A note before we begin:
I’m sharing this story again because it still matters to me — maybe more now than when I first wrote it. It’s about my grandpa, a pair of old donut machines, and a family tradition that has carried memory forward for decades.
This year, we didn’t make the donuts.
We planned to. Brad, Katrina, and Jeremy offered to help. The intention was there. But the holidays arrived with their usual swirl of schedules, obligations, emotions — and, honestly, fatigue. Carmen and I just didn’t have it in us. Not yet.
And I’m learning that sometimes honoring a tradition doesn’t mean forcing the ritual. Sometimes it means holding the story with care and trusting that the right moment will come — maybe in January, or February — when the kitchen is quieter, and the heart is ready.
So for now, I’m sharing the story itself. Because even when the machine stays unplugged, and the flour remains in the cupboard, the meaning hasn’t gone anywhere.
Grandpa’s Donuts
Some of my fondest memories of my Grandpa Williams revolve around his two magnificent donut machines.
Every time — without fail — when he came to visit, all four of us kids would run out to meet him as he got out of the car. We’d jump up and down with excitement, all asking the same question:
“Did you bring the donut machines?”
Every time — without fail — Grandpa would look at us, scratch his head, and say,
“Oh my… I think I forgot those back in Milwaukee.”
Then he’d begin digging around in the trunk of his car. And sure enough, tucked way back behind all the luggage, there they were.
The machines.
They were actually called Brown Bobbies — old donut makers from another era. My great-grandmother had given them to Grandpa in the late 1920s.
During the Great Depression, Grandpa made donuts in those machines and sold them at the Post Office where he worked. Five cents for two donuts. He needed the extra nickels to help support his growing family.
As kids, we didn’t know any of that history. We just knew the donuts were magical.
On one of his trips to visit us in Evansville, Grandpa wrote the recipe in the front of my mom’s cookbook. He must have known that trip would be his last.

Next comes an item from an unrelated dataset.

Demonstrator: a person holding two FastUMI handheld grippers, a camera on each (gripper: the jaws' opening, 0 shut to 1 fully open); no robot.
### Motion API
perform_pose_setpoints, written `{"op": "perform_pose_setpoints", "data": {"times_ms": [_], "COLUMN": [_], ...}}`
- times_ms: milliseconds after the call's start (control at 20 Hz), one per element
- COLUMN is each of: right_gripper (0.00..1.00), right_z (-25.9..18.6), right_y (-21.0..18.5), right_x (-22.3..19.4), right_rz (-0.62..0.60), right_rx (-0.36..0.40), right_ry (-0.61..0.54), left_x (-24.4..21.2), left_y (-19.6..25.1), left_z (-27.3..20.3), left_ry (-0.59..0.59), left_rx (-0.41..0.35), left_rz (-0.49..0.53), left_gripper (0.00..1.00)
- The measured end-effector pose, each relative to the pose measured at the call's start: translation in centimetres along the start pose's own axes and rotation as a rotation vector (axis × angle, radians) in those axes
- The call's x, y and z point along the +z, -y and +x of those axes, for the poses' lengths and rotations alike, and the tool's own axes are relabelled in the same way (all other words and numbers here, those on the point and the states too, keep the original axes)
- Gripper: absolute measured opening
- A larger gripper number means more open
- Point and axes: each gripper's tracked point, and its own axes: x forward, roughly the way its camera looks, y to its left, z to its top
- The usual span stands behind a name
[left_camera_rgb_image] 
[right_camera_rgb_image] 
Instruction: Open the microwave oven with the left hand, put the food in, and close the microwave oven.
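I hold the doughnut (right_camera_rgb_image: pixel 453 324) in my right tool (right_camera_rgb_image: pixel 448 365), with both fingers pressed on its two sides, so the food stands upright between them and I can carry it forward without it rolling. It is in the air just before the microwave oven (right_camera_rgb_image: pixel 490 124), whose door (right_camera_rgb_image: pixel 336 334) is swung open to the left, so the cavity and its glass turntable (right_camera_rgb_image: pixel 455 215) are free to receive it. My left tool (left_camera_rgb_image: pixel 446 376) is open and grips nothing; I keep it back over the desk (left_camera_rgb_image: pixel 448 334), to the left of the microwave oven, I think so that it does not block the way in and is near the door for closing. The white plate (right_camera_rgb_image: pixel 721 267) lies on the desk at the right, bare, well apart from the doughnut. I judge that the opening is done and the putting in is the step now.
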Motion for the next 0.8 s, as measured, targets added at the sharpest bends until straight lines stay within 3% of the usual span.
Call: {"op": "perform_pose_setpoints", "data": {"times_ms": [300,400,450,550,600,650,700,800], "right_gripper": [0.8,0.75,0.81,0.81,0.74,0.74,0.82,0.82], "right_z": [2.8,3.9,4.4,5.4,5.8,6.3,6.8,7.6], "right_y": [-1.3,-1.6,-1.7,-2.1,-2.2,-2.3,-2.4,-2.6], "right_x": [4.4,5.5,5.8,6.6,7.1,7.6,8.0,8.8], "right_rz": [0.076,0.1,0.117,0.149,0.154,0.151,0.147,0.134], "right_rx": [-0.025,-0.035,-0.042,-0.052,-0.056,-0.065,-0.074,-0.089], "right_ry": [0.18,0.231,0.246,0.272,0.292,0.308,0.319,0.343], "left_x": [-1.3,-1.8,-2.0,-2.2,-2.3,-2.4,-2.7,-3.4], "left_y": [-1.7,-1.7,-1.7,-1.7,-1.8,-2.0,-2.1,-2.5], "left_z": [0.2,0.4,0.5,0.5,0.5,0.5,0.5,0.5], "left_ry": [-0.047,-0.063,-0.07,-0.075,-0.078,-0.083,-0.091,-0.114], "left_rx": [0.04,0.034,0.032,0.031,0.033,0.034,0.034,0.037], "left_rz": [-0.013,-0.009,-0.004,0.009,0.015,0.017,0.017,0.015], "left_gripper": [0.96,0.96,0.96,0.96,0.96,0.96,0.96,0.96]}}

When Grandpa passed away in 1971, my mother inherited one of the Brown Bobby machines.
For years, it came out only occasionally — maybe for a church bake sale, maybe just to prove it still worked — but over time it fell into disuse. Eventually, it ended up tucked away in the back of a closet.
Then, in the mid-1990s, something unexpected happened.

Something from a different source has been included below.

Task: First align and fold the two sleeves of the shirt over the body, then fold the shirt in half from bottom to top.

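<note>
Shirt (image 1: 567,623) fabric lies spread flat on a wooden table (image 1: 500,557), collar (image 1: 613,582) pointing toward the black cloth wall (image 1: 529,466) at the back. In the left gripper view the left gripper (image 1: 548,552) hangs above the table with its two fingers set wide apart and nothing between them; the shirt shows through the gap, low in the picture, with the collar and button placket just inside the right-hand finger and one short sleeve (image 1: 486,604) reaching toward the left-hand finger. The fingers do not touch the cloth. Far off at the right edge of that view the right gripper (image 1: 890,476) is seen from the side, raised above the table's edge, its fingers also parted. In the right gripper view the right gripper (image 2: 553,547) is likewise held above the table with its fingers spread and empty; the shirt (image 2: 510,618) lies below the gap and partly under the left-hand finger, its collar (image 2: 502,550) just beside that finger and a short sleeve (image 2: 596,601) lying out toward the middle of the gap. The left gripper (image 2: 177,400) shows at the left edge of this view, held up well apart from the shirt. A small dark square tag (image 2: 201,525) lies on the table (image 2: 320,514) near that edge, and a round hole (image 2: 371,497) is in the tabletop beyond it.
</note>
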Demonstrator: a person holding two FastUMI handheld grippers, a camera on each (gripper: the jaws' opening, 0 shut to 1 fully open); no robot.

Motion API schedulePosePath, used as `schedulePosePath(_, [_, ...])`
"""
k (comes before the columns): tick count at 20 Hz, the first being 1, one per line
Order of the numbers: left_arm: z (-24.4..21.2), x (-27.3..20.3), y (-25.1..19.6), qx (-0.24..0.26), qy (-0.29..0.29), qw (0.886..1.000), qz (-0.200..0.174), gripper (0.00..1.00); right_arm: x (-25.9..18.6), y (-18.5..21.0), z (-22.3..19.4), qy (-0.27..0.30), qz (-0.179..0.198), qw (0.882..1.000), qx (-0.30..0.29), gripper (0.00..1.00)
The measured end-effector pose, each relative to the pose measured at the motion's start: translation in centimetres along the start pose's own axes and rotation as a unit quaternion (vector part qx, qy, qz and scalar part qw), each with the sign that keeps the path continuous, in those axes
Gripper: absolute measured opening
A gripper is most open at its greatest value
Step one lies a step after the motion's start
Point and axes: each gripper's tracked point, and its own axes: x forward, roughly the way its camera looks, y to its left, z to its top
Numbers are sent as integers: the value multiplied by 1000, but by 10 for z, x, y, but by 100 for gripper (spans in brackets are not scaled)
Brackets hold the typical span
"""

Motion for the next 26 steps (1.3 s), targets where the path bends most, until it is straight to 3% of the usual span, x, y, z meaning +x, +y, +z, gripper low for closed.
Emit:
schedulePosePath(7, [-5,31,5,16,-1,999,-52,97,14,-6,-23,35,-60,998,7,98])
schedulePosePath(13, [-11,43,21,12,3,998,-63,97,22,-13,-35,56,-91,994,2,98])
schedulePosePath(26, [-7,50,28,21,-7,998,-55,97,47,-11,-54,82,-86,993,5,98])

I was a new manager and wanted to do something special for my team at work during the holidays. I asked my mom if she still had Grandpa’s donut machine.
She rummaged through the closet, pushing aside boxes and coats and forgotten things — and there it was. The Brown Bobby. Waiting.
We plugged it in, fingers crossed it would still heat up.
It did.
I donned Grandpa’s old apron — handmade by my Grandma, with stitching across the front that proudly proclaimed the wearer to be “The Doughnut Man.” As Christmas carols played softly in the background, Mom mixed the batter the way Grandpa had taught her, and we started making donuts.
And something magical happened.
As the donuts baked and the kitchen filled with that familiar smell, Mom began to tell stories about Grandpa. Stories we hadn’t talked about in years. Stories that brought smiles, laughter, and tears.
Gone for nearly twenty-five years, Grandpa was suddenly right there with us — remembered not with silence, but with warmth.
A new tradition was born.
Since then, the Brown Bobby has come out many Decembers. Some years for big batches. Some years for small ones. Sometimes with family gathered close, sometimes with just Carmen and me in the kitchen — moving more slowly now, taking our time, letting the
smell do the remembering for us. After my mom passed, and then a few years later, my dad, the ritual changed shape again. What had once been something handed down became something we were now responsible for carrying forward. Carmen has been at the center of that — steady, patient, and quietly determined that the tradition not be lost, even when the pace softened, and the batches grew smaller.
And this year?
This year, we paused.
Not because the tradition no longer matters — but because life asked us to move at a different pace. Because honoring memory also means honoring where you are.
The donuts will be made again. I know that. Maybe when the calendar turns quiet, and winter settles in for real. Maybe when the kitchen feels ready.
Until then, the story still holds.
Because traditions aren’t just what we do on a certain day.
They’re what we carry forward — gently, honestly, and in our own time.
And sometimes, the most faithful thing you can do…
… is wait until love has the energy to rise again.




Beautiful, Jeff. I’ll never forget the beautiful memory of grandpa and his donuts (and his canaries – remember those?).
Christmas is such a special time – a beautiful “stew” of faith, family, and traditions. It usually creates a sense of emotion – missing those who have passed away, while also enjoying the fun of watching the little ones get excited. And you are correct, you don’t have to do these things every time to keep the memory alive. Telling the story is often enough.
Thanks for keeping it alive.
Beautiful story. As always !
I have never seen donuts shaped like that! So, cool! Traditions… “They’re what we carry forward”. I like that line. It is so important to honor the need to pause, be still and wait till the time is right.